Sports venue in Kingussie, Highland, Scotland

The Dell is a shinty venue in the town of Kingussie, Scotland. It is the home of Kingussie Camanachd and has been used for shinty for more than 150 years.

==Location==
The ground is beside the River Spey about 1/2 mi south of the centre of Kingussie. The B970 runs close to the ground, crossing the river at Ruthven bridge. The A9 main road runs to the south of the river, passing close to the ground as it bypasses Kingussie and neighbouring Newtonmore.

==History==
The first shinty match recorded as being played at the Dell was on 30 January 1866. It has hosted a number of Camanachd Cup finals, the most recent in 2022.

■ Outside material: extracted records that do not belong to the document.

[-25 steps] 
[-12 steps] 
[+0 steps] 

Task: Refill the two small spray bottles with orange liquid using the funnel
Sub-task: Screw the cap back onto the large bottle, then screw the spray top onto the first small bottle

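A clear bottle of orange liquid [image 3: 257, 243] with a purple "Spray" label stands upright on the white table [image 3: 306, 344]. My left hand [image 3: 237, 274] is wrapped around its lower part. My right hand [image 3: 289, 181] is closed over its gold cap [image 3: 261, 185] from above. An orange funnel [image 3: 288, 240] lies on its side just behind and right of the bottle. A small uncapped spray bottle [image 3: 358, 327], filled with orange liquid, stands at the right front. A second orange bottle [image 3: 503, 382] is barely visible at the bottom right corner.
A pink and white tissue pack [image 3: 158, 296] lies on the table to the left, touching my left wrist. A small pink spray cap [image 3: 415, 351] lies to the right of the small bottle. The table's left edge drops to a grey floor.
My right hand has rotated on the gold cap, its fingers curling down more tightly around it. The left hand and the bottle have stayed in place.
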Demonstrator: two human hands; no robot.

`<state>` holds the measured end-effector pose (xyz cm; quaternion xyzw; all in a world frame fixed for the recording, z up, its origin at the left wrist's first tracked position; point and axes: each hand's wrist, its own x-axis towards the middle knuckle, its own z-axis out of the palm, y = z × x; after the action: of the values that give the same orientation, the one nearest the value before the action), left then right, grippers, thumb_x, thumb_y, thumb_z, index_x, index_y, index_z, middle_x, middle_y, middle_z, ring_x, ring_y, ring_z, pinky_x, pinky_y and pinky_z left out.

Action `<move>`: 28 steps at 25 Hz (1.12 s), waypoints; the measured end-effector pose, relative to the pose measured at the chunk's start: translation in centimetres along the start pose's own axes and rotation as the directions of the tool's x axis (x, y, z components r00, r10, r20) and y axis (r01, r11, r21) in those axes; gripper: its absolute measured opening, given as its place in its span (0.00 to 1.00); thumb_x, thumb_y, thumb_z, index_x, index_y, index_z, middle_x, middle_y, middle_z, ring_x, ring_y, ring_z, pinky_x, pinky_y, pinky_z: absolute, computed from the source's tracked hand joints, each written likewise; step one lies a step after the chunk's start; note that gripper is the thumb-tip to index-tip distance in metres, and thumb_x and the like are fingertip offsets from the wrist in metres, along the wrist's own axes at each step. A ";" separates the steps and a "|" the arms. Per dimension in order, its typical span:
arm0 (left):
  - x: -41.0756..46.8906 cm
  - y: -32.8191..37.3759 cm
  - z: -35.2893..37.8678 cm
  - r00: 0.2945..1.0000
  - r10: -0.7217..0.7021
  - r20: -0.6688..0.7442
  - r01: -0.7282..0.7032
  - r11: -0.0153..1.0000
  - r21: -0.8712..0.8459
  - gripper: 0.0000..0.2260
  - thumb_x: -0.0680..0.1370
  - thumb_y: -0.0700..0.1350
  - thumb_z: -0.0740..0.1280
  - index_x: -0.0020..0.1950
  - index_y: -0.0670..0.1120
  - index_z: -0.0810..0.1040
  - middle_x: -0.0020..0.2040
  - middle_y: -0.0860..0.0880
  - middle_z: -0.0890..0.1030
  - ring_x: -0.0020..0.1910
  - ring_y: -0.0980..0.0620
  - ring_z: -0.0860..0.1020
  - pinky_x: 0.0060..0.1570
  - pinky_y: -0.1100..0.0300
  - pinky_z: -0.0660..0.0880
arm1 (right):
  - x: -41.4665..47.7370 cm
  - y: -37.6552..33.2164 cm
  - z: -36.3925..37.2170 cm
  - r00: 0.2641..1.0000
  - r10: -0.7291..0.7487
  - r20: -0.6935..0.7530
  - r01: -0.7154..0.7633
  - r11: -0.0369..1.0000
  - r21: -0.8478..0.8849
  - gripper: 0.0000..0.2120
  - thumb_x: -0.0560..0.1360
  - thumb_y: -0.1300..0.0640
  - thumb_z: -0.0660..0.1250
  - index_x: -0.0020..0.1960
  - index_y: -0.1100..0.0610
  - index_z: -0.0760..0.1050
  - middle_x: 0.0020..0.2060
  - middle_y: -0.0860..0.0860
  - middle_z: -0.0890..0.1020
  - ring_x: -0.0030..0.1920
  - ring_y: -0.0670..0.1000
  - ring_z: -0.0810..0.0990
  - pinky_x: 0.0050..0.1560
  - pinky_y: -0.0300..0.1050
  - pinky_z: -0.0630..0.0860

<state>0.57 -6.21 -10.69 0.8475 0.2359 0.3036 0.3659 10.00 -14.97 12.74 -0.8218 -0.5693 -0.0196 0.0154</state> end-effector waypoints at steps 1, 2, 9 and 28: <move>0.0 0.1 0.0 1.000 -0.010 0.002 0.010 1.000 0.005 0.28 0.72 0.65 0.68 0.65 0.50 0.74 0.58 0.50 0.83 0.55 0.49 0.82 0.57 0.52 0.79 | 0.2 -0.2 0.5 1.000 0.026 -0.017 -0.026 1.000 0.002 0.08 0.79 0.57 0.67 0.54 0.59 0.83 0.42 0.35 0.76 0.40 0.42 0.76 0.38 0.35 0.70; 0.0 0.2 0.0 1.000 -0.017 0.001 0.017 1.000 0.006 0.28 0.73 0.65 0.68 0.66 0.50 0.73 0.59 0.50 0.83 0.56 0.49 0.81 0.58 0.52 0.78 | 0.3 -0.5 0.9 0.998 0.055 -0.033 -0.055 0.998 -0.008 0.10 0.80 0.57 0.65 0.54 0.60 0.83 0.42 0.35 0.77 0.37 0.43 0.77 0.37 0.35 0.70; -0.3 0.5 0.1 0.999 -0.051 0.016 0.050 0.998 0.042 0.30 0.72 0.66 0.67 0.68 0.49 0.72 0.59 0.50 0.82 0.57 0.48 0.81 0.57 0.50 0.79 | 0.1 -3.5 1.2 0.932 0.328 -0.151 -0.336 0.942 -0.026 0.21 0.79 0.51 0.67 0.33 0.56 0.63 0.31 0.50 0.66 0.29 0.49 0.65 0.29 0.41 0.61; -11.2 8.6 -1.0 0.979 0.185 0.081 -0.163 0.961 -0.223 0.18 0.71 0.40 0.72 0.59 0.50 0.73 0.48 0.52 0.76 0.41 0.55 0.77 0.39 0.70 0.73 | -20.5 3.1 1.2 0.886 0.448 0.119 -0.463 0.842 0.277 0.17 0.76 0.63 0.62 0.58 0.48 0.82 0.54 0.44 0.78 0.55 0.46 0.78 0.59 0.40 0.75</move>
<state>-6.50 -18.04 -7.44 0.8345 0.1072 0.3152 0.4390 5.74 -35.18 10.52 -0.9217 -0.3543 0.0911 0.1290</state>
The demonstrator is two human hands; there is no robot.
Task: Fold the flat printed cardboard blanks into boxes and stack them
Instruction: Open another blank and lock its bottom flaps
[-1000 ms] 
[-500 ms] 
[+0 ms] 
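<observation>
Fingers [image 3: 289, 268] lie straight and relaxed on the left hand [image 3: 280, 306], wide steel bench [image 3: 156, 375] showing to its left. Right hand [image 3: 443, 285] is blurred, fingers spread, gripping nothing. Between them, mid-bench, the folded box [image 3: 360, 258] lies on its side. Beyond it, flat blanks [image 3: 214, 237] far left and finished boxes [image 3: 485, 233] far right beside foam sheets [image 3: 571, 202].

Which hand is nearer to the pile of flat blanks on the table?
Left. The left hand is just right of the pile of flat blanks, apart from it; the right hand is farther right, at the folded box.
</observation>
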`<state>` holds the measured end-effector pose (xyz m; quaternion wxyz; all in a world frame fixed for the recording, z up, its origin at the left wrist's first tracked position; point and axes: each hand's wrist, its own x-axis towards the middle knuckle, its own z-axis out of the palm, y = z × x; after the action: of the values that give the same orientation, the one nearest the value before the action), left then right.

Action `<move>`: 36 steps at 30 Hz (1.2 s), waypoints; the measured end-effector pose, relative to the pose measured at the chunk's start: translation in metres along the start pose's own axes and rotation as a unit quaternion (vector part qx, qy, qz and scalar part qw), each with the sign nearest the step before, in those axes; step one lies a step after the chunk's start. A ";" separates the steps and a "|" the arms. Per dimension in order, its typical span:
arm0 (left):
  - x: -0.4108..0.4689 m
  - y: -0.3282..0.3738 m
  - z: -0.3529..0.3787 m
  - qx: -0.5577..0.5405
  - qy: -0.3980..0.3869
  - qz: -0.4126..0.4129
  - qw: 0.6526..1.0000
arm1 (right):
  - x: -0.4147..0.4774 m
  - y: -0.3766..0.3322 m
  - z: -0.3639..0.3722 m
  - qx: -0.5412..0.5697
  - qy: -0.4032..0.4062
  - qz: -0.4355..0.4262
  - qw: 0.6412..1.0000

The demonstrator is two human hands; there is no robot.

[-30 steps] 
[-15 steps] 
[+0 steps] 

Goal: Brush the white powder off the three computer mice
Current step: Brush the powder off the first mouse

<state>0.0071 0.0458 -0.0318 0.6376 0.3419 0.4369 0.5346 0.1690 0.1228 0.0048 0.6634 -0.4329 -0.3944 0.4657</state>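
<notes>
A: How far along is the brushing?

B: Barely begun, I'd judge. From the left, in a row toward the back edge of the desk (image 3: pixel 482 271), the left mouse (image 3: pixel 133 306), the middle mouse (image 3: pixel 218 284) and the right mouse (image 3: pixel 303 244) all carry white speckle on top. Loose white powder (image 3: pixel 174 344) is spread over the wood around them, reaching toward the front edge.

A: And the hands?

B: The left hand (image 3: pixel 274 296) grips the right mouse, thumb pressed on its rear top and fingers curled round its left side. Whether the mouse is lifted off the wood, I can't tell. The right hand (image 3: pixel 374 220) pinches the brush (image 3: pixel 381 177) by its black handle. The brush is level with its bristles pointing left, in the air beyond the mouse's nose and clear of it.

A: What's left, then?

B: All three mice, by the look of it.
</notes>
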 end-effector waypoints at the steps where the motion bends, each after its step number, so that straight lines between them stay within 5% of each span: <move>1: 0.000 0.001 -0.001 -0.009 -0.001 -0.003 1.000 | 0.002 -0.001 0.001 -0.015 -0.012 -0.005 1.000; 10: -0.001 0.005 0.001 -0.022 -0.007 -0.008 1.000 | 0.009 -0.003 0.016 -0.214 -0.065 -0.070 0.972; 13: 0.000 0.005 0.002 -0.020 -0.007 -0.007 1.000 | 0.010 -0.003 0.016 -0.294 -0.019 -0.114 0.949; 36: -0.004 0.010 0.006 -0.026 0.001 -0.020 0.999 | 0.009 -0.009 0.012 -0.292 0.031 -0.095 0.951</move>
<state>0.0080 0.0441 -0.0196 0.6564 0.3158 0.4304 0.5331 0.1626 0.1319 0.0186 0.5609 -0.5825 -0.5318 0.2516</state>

The park was owned by Dochfour Estates, until Kingussie Camanachd purchased the ground in 2010. The transfer of ownership was marked with a ceremony. This has allowed the club to make improvements to what was already one of the best playing surfaces in shinty. The stadium was one of the first in shinty to have crowd control barriers in place and the club has constructed a stand which was flood proofed in 2017 to allow the holding of the Camanachd Cup final in Kingussie again. The 2020 final was to have been held at the Dell but all shinty competitions that season were cancelled due to the COVID-19 pandemic. The 2022 final is the most recent Camabachd Cup final to have been played at Kingussie.